News traders should generally watch economic calendars for key data releases. They then closely monitor the market before the event to determine key support and resistance levels so that they can react quickly after the event based on the results. News traders must maintain strict discipline in managing their currency positions in these fast-moving markets and often place stop-loss and take-profit orders in the market.


An example of an economic calendar and data release event that a news operator might use is US Unemployment Claims. This data was particularly volatile during the COVID-19 shutdown in the United States and caused significant fluctuations in the forex market after its release. While those payroll numbers were grim, what mattered most to the market was how the outcome differed from market consensus.


In the following situation, the previous number of UI claims was 3,176,000, the expected number was 2,500,000 and the result was worse than expected at 2,981,000. This should have put pressure on the US dollar against other currencies after its publication.

4. Swing or Momentum Trading

Swing trading, sometimes known as momentum trading, is a medium-term trading strategy that aims to capture more market movement. Swing traders do this by trading both with the major trends and against them when the market corrects, so be prepared to take positions overnight.

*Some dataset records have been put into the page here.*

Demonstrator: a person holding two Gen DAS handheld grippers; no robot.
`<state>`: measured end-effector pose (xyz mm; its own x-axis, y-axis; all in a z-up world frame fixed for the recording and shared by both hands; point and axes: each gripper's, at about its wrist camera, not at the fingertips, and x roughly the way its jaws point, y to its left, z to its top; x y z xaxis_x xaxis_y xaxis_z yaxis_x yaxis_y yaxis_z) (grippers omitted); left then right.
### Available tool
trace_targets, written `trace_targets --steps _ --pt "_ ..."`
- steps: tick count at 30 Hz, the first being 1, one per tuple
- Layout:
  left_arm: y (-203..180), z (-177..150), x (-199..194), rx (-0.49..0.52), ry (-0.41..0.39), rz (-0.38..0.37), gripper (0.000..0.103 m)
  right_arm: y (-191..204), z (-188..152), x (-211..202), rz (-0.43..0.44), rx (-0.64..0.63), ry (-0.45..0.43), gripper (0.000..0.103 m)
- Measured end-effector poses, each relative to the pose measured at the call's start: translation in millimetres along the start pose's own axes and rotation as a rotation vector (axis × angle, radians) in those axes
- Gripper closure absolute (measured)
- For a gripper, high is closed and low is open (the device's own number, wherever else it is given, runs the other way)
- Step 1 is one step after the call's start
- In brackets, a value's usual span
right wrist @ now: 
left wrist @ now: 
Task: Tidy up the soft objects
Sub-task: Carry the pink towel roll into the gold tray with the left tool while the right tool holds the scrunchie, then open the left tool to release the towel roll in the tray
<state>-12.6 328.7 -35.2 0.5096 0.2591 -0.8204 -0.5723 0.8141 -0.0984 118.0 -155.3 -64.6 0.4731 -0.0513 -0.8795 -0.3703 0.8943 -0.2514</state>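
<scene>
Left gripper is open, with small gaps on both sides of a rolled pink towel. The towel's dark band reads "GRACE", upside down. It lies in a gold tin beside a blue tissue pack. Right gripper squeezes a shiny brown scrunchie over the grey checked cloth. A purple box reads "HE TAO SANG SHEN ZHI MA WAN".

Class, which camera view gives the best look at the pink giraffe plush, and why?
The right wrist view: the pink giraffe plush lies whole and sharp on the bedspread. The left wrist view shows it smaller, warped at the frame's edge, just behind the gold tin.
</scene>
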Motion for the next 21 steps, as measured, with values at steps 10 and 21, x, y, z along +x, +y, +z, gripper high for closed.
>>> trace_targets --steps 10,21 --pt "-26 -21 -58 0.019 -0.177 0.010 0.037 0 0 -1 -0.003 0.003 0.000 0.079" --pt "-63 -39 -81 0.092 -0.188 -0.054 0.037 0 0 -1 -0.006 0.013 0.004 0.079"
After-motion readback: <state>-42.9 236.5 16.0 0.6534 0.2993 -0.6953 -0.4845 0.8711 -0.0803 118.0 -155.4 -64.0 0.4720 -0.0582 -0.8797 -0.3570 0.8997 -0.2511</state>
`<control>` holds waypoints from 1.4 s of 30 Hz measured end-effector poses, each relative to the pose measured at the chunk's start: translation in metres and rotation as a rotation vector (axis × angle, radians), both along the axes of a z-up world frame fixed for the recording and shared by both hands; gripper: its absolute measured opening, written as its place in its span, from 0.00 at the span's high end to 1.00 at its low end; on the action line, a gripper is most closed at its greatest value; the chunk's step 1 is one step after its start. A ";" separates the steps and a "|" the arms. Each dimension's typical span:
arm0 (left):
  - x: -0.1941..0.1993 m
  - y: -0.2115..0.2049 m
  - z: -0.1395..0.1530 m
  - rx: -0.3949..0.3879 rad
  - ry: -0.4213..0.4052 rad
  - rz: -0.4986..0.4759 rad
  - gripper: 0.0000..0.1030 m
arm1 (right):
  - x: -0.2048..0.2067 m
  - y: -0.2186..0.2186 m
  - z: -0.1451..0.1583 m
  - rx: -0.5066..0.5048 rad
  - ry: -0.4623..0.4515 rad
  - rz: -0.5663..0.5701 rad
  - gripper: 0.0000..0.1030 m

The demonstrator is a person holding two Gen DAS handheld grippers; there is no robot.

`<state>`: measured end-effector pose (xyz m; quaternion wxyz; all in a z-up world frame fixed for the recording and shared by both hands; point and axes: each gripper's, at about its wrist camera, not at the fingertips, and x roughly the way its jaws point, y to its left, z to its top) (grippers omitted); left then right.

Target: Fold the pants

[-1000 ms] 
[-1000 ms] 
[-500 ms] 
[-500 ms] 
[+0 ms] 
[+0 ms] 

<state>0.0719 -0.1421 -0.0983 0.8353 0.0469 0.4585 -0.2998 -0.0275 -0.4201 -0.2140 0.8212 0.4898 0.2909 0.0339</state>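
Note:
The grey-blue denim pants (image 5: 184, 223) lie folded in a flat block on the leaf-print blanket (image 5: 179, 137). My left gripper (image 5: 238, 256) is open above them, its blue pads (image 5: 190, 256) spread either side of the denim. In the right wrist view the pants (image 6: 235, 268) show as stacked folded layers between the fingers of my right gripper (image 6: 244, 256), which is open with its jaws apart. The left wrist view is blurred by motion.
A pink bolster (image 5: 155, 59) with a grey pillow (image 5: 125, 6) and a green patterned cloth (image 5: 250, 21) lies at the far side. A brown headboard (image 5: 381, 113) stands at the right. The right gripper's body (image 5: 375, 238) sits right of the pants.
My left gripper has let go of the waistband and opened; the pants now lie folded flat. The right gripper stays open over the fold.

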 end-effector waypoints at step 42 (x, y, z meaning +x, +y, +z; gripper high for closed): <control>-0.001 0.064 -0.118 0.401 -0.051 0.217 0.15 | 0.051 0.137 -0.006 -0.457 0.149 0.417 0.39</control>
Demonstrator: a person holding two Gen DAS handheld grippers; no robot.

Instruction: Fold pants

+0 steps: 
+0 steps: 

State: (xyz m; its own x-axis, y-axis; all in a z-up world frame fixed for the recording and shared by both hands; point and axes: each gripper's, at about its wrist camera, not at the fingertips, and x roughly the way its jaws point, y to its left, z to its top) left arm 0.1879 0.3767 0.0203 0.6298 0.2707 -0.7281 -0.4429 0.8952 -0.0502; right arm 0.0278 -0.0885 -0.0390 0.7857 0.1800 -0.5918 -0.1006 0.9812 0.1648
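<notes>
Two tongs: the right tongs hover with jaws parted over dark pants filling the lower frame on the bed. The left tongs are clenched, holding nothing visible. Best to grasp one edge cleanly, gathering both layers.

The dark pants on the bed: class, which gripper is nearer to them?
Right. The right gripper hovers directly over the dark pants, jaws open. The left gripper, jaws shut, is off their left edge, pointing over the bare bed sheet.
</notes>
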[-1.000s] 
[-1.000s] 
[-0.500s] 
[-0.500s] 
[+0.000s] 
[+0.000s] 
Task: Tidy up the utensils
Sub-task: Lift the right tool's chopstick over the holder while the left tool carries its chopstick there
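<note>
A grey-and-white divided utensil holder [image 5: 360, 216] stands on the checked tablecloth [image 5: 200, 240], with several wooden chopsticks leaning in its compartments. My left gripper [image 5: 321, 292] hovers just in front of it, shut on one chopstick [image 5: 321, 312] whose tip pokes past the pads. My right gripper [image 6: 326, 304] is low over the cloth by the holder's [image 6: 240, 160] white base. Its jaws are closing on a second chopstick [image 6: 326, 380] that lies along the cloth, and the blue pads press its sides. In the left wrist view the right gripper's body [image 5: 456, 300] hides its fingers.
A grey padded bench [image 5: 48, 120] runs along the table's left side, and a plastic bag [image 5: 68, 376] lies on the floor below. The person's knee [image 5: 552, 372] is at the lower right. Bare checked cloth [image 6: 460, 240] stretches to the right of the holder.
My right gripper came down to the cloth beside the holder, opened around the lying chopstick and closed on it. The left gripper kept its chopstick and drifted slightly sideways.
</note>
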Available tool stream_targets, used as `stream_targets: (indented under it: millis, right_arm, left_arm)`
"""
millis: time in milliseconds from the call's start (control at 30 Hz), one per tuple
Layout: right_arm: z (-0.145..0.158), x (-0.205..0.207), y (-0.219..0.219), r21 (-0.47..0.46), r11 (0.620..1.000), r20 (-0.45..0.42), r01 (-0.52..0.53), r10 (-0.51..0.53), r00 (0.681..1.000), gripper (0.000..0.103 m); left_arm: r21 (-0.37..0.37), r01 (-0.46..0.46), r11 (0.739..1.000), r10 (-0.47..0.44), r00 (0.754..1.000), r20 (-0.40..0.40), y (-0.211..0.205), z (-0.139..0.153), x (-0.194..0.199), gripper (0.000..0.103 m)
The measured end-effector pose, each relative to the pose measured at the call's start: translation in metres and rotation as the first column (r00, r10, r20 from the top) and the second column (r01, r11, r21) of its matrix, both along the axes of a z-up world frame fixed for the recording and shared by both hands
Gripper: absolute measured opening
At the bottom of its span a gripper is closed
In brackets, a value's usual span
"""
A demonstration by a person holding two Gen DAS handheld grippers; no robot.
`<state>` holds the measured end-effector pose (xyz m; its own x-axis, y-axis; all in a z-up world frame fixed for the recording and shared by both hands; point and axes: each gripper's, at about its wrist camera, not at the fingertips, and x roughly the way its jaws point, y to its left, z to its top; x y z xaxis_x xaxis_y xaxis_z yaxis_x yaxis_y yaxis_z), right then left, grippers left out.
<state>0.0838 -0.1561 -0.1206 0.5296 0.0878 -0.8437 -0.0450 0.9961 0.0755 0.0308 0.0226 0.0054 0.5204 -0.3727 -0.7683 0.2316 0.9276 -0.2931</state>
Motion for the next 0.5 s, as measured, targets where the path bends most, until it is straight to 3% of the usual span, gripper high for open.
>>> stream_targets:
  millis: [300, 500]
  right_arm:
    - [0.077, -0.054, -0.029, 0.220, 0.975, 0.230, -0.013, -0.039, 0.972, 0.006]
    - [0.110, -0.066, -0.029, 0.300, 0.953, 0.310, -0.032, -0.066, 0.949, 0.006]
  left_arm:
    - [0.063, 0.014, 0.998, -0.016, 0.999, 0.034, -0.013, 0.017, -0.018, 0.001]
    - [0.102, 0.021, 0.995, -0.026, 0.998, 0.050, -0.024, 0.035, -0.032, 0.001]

Swing traders tend to focus on entering and exiting positions based on momentum indicators that provide buy and sell signals. Traders use them to find overbought or oversold markets to sell or buy. Swing traders can also buy before support levels or sell before resistance levels developing on exchange rate charts for a currency pair.


Some commonly used momentum indicators are the Moving Average Convergence Divergence (MACD) histogram and the Relative Strength Index (RSI). The GBP/USD exchange rate daily candlestick chart shown below also displays the MACD and RSI in indicator boxes.

5. Trend Trading

Trend trading is a popular long-term forex trading strategy that involves following the prevailing trend or directional movement in the market for a specific currency pair. This strategy often involves buying pullbacks in uptrends or selling rallies in downtrends.


Once a trend trader has taken a position in the direction of the trend, you will likely hold it until the market hits its target or the trend reverses. Trend traders often use trailing stop-loss orders to protect their profits when a large trend reversal occurs.


Many trend traders use technical analysis indicators such as the Average Directional Movement Indicator (ADX) and/or moving averages, which smooth out price action to help them spot trends. They could also use longer and shorter term moving averages and look for crossovers to signal a possible reversal.


The EURJPY 4-hour candlestick chart below shows a continued uptrend after a steep decline with the 10-day moving average in red and the ADX in the indicator panel below.